Segment Open

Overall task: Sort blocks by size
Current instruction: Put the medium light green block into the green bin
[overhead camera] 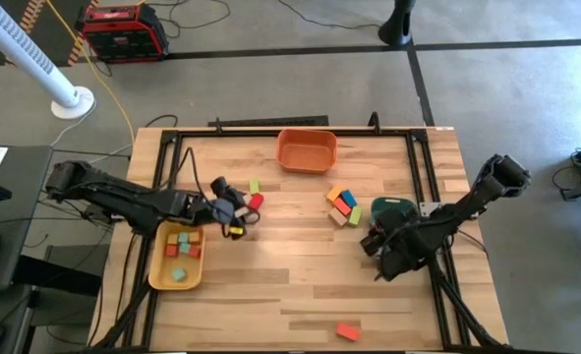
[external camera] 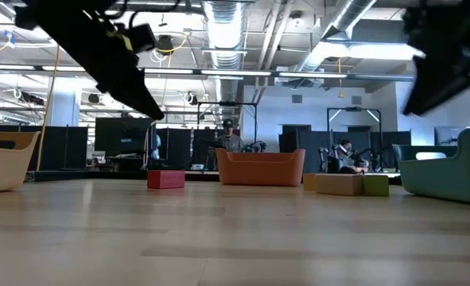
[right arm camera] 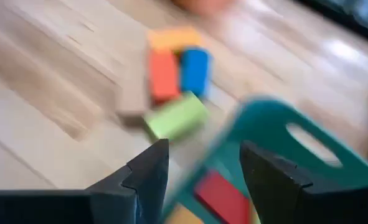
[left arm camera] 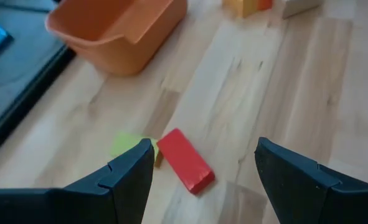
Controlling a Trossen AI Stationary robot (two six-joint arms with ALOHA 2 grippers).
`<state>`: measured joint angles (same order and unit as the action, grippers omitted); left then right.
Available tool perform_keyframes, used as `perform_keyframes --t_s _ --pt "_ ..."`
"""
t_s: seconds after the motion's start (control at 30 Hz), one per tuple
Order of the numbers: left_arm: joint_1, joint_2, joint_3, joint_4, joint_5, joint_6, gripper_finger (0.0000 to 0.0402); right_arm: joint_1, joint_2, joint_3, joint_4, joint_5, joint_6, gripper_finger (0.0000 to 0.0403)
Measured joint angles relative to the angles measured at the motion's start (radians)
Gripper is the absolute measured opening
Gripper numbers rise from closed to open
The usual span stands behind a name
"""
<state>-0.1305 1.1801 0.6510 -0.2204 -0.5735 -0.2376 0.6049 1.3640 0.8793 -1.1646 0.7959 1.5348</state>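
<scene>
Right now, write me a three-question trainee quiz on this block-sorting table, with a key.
1. True or false: the left gripper has its jaws shut on the red wooden bar.
2. Multiple choice: the yellow plastic tray beside the left arm holds A) small painted cubes, B) nothing, C) one long tan bar.
3. Fill in: the right gripper hangs next to the ______ tray, which has a red block inside.

Key: 1 false, the jaws are open with the bar lying on the wooden table ahead of them; 2 A; 3 green.
</scene>
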Motion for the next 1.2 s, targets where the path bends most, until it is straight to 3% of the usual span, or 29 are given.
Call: perform_keyframes --t_s 0.17,0.3,0.43,0.63,0.73,1.0,1.2 --pt "0.02 0.0 -0.029 0.018 0.042 -0.015 0.0267 -0.137 0.0 0.018 0.393 0.054 -0.51 0.0225" --pt "-0.023 0.0 -0.093 0.055 0.047 -0.047 0.0267 -0.29 0.018 0.019 0.8 -0.087 -0.95 0.0225" --pt "-0.106 -0.005 -0.145 0.085 0.048 -0.082 0.0267 -0.453 0.054 0.019 1.069 -0.278 -1.19 0.0225" --pt "-0.26 -0.012 -0.152 0.2 0.046 -0.014 0.0267 -0.674 0.19 0.021 1.336 -0.663 -1.304 0.0225" --pt "-0.305 -0.013 -0.152 0.239 0.043 0.031 0.0267 -0.736 0.296 0.069 1.384 -0.784 -1.324 0.0225" --pt "-0.357 -0.012 -0.152 0.178 0.015 0.044 0.0267 -0.803 0.546 0.354 1.334 -0.834 -1.386 0.0225" --pt "-0.396 -0.012 -0.153 0.07 -0.009 -0.06 0.0267 -0.842 0.729 0.641 1.099 -0.824 -1.326 0.0225"
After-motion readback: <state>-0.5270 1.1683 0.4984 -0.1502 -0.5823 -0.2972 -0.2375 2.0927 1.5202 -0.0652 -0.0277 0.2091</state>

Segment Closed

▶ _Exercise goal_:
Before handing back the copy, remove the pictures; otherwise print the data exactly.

▶ _Task answer_:
Overall task: Sort blocks by size
Current instruction: Put the medium light green block into the green bin
[overhead camera] 
[external camera] 
[right arm camera] 
[left arm camera] 
Controlling a Trossen AI Stationary robot (two six-joint arms with ALOHA 2 grippers).
`<state>`: measured joint angles (same order and unit as the action, grippers omitted); left then right.
Available tool perform_keyframes, used as `perform_keyframes --t_s _ --pt "_ ..."`
"""
t_s: seconds after the motion's start (control at 30 Hz), one per tuple
Order of the numbers: left_arm: joint_1, joint_2, joint_3, joint_4, joint_5, joint_6, gripper_finger (0.0000 to 0.0402); right_arm: joint_1, joint_2, joint_3, joint_4, joint_5, joint_6, gripper_finger (0.0000 to 0.0403)
Measured joint angles relative to the angles measured at the motion's start (radians)
Gripper is the absolute measured opening
Gripper numbers rise from closed to open
The usual span stands behind a name
"""
<state>-0.1305 1.1801 0.6510 -0.2204 -0.5735 -0.2376 0.6049 1.3640 0.8793 -1.1646 0.7959 1.5348</state>
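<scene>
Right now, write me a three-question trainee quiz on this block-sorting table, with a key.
1. True or false: the left gripper has its jaws shut on the red wooden bar.
2. Multiple choice: the yellow plastic tray beside the left arm holds A) small painted cubes, B) nothing, C) one long tan bar.
3. Fill in: the right gripper hangs next to the ______ tray, which has a red block inside.

Key: 1 false, the jaws are open with the bar lying on the wooden table ahead of them; 2 A; 3 green.
</scene>
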Motion for the next 1.2 s, targets where the path bends most, until it is straight to 3% of the usual span, or 29 are given.
Call: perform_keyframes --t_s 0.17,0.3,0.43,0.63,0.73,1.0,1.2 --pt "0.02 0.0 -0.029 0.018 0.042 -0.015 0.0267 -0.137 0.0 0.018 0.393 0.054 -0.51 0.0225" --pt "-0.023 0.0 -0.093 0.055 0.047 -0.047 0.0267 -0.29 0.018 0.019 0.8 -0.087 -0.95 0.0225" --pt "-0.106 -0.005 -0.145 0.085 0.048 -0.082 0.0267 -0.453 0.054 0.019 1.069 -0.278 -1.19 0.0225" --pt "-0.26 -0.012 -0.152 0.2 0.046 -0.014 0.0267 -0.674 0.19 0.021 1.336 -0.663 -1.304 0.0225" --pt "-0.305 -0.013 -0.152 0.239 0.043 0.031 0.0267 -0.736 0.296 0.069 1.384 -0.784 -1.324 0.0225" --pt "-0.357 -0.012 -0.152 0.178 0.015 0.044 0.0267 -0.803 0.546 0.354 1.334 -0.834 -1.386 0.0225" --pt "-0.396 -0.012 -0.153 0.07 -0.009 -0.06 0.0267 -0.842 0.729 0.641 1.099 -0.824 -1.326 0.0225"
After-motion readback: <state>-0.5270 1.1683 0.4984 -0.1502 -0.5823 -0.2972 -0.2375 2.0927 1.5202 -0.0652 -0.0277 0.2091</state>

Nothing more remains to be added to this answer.